WORK INSTRUCTION:
Reproduce verbatim the lines of the material below, starting at the line with "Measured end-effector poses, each" and ending at the line with "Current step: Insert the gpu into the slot", both inclusive; skip the rest.

EXERCISE DATA:
+---+

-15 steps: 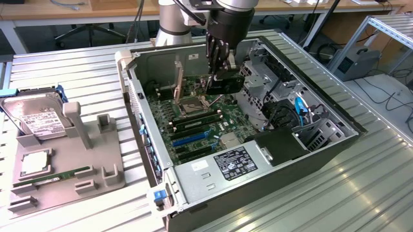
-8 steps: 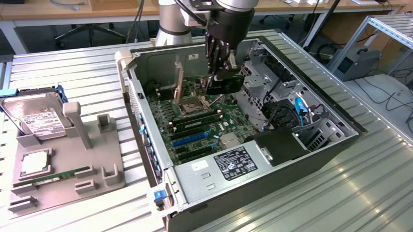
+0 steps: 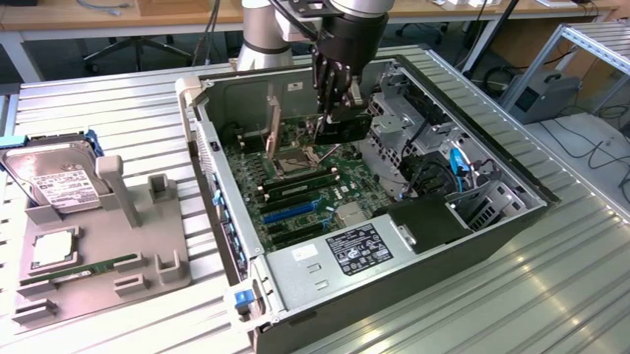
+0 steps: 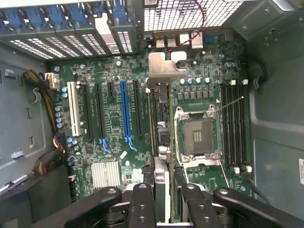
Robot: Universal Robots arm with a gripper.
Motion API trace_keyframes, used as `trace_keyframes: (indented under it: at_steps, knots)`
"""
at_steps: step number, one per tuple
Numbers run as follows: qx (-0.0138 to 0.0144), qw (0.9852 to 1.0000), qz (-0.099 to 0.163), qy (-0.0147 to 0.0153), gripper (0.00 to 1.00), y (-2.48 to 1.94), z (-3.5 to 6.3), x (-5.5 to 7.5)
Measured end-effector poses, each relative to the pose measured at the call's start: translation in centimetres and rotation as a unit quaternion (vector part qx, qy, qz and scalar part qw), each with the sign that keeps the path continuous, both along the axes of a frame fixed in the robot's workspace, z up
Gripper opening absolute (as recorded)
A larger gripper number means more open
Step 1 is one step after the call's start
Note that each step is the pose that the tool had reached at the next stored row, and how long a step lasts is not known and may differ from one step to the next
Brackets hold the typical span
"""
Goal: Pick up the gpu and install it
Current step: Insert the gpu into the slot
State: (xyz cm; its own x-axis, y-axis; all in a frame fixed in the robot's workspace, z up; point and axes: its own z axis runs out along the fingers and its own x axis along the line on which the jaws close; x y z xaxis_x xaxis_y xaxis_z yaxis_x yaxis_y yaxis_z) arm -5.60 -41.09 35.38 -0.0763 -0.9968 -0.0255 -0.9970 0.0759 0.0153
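Note:
The gpu [image 3: 344, 131] is a thin dark card and my gripper [image 3: 335, 103] is shut on it inside the open computer case [image 3: 492, 221]. It hangs upright over the green motherboard [image 3: 295, 177], next to the CPU socket [image 3: 295, 158]. In the wrist view I see the gpu [image 4: 161, 118] edge-on, with its silver bracket [image 4: 164, 69] toward the case's rear slot openings. There my gripper [image 4: 164, 194] has black fingers [image 4: 142, 199] on either side of the card. The card's lower edge lies between the CPU socket [image 4: 197, 135] and the black expansion slots [image 4: 137, 109]. Whether it touches the board I cannot tell.
A blue slot [image 4: 124, 111] and a white slot [image 4: 73, 109] lie farther from the socket. A drive cage and cables [image 3: 433, 169] crowd the case at the exterior view's right. Outside, a grey fixture [image 3: 99, 287] holds a hard drive [image 3: 54, 177], a RAM stick [image 3: 88, 267] and a chip [image 3: 54, 249].

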Motion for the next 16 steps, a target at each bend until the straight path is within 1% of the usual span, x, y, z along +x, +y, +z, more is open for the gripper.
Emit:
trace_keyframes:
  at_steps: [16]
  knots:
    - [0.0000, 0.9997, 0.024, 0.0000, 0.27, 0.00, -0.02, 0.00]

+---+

WRITTEN SOLUTION:
Measured end-effector poses, each relative to the pose measured at the call's start: translation in centimetres and rotation as a unit quaternion (vector part qx, qy, qz and scalar part qw), each with the sign that keeps the path continuous, both along the axes of a frame fixed in the robot's workspace, z up
Gripper opening absolute (as recorded)
A larger gripper number means more open
Step 1 is one step after the call's start
Note that each step is the pose that the tool had reached at the next stored row, and how long a step lasts is not known and may differ from one step to the next
Brackets hold the typical span
"""
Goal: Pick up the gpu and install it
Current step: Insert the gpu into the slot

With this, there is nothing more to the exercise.